Internally the representation of a Payload is defined as a 32-byte struct:

    @autoEndian uint64_t length = 0; /* 8 bytes */
    @autoEndian uint64_t size = 0; /* 8 bytes */
    ubyte[8] crc64 = 0; /* CRC64-ISO */
    @autoEndian uint32_t numRecords = 0; /* 4 bytes */
    @autoEndian uint16_t payloadVersion = 0; /* 2 bytes  */
    PayloadType type = PayloadType.Unknown; /* 1 byte  */
    PayloadCompression compression = PayloadCompression.Unknown; /* 1 byte */

We merge all unique files in a package rootfs into the Content payload, and compress that using zstd. The offsets to each unique file (i.e. the sha256sum) are stored within the Index payload, allowing us to extract relevant portions from the “megablob” using copy_file_range().
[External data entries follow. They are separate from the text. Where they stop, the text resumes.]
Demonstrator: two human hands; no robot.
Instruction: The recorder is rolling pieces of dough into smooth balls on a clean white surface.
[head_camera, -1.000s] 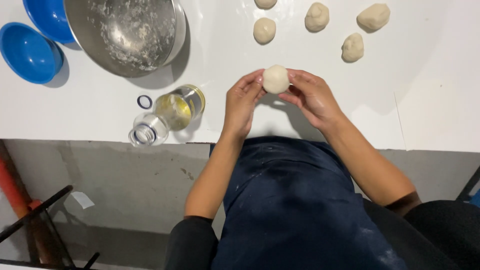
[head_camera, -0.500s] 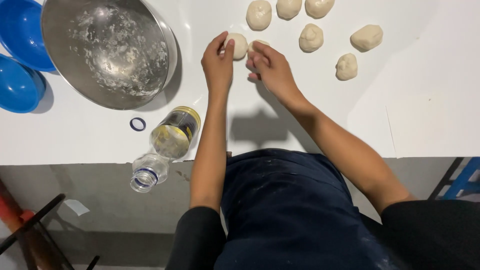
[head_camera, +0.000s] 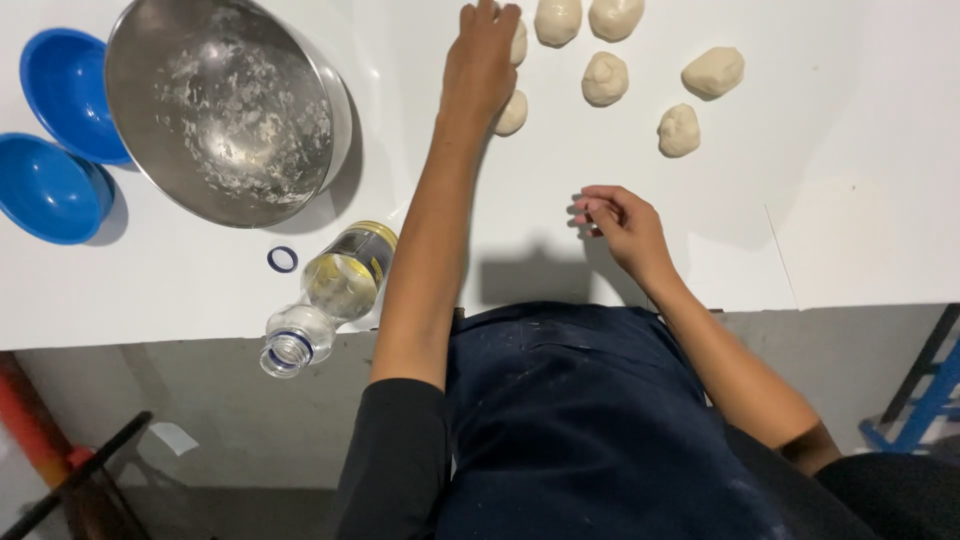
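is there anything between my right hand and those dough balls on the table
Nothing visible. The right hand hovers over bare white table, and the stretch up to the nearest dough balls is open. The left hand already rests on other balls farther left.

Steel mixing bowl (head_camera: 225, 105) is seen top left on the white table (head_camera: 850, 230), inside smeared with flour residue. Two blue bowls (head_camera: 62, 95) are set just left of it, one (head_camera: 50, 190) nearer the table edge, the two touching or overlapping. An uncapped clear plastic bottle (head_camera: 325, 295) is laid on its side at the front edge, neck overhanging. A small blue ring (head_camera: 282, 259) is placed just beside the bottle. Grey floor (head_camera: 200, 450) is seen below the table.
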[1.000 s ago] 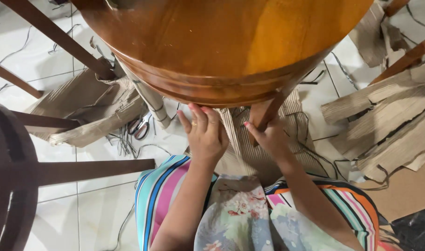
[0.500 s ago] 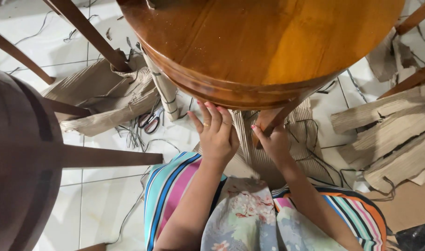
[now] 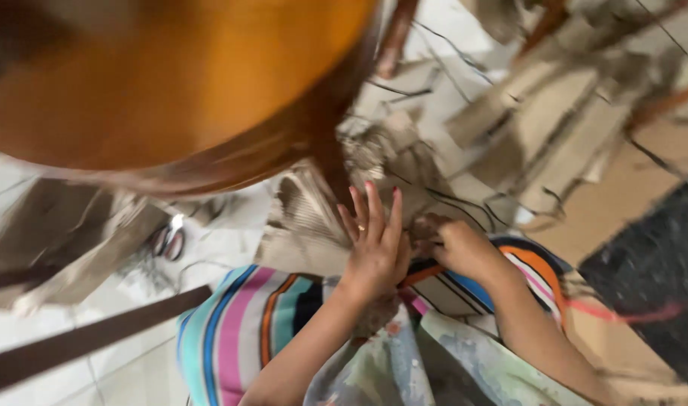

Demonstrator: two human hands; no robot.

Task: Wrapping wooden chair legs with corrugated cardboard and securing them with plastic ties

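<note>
- Corrugated cardboard (image 3: pixel 314 225) lies across the person's lap, its far end under the rim of the round wooden table (image 3: pixel 171 98) and beside the dark table leg (image 3: pixel 332 169).
- Left hand (image 3: pixel 375 244), fingers spread and flat, rests on the near edge of the cardboard; a ring shows on one finger.
- Right hand (image 3: pixel 464 248) is curled with fingertips drawn together at a frayed, torn bit of the cardboard; motion blur hides whether it truly pinches anything.
- Judged risk: the soft, ragged cardboard could tear further if tugged, since only a flat palm steadies it.
- Knuckles sit just beside the table leg, so a sharp pull could knock them against it.
- Scissors (image 3: pixel 168 242) lie on the white tiled floor (image 3: pixel 133 361) near the striped fabric (image 3: pixel 238 323) over the knee; a shifting leg could meet them.
- Loose cardboard strips (image 3: pixel 539 135) crowd the floor beyond, easy to snag or slide on.
</note>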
These files will become part of the system hash store, allowing another level of deduplication between all system packages. Finally, we use the Layout payload to apply the layout of the package into a transactional rootfs. This will define paths, such as /usr/bin/nano, along with permissions, types, etc. All regular files will actually be created as hard links from the hash store, allowing deduplication and snapshots.

The Meta payload consists of a number of records, each with strongly defined types (such as String or Int64) along with the tag, i.e. Name or Summary. The entire format is binary to ensure greater resilience and a more compact representation. For example, each metadata key is only 8 bytes.

    @autoEndian uint32_t length; /** 4 bytes per record length*/
    @autoEndian RecordTag tag; /** 2 bytes for the tag */
    RecordType type; /** 1 byte for the type */
    ubyte[1] padding = 0;

TLDR that for me…

Binary format that is self deduplicating at several layers, permitting fast transactional operations.

Up Next

Before we work any more on the binary format, we now need to pivot to the source format. Our immediate goal is to now have moss actually build packages from source, with resulting .stone packages. Once this step is complete we can work on installation, upgrades, repositories, etc, and race to becoming a self hosting distribution.

Note, the format may still change before it goes into production, as we encounter more cases for optimisation or improvement.